Бивень мамонта, говорят, приносит спасение
От долгов и безденежья. Он ценнее нескольких
Жизней. Найти его почти невозможно – лишь
На болотах весной, когда из-под снега выкарабкиваются
Системы тысячелетних корней.
Отец рассказывал: мамонты – подземные звери.
Они рыли тоннели, но, выходя на поверхность
(Чаще всего у высокого берега реки),
Погибали мгновенно, потому что
Не выносили солнечного света.
Так случилось, что мой отец пропил всю жизнь.
Ему был доступен и слышен лишь голод, которой
Однажды ангелом прошептал в тоннель
Отцовских прожжённых внутренностей
Место среди болот, где отец
Нашёл бивень.
На проданный бивень он купил
Снегоход, моторную лодку, ещё один дом
Рядом со старым и
Тонны строительных материалов.
С остальными деньгами отец не знал,
Как расправляться, поэтому конвертировал их
В чистый спирт, чтобы заниматься таким же чистым его
Потреблением, чтобы однажды вспыхнуть даже от случайного
Солнечного луча.
Отец заражал вещи болезнями своих алкогольных
Грёз.
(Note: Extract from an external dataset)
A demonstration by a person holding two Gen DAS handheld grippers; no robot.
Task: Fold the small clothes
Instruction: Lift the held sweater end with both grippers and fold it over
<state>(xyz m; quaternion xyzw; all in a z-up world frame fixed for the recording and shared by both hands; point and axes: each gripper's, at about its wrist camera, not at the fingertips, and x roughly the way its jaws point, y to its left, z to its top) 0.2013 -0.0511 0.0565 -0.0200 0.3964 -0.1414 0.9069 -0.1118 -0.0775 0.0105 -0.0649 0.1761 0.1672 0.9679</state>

Предметы, к которым он прикасался,
Тяжелели и впечатывались в ледяное письмо поселка.
Так случилось, что мой отец умер среди этих
Заражённых вещей и тяжёлых предметов,
Не выдержав то ли изнуряющего огня изнутри,
То ли волн рассвета, превратившись в мумию среди льдов,
Как в древности принцесса Укока.
Когда мной вспоминаются мамонты,
Сквозь ноги проходят волнующие линии миграции,
Я начинаю присматриваться к формам света:
Окружности и треугольники, складки звуков
И этносы синтаксиса, сверкающие перья
Сердцебиений –
И мне странно вспоминать, что я
Живу среди и немного
Лучше других,
И странно,
Что мы [ – ] до сих пор
Здесь.
12.
Птичка дямаку мерзнет.
Просит человека сделать ей
железные крылья, нос и
лапки;
а после летит на юг. На облаке восседают
семь девушек, у каждой – мешок.
Птичка упрашивает у бога, чтобы девушки
уснули; развязывает мешок у младшей,
из него катятся теплые облака,
наступает лето
Усес'ас'кет («Теплую сказку») рассказывали вечерами только в период сильных морозов; рассказчиками могли быть лишь лица, родившиеся в теплые зимние месяцы; сказка должна была вызвать потепление.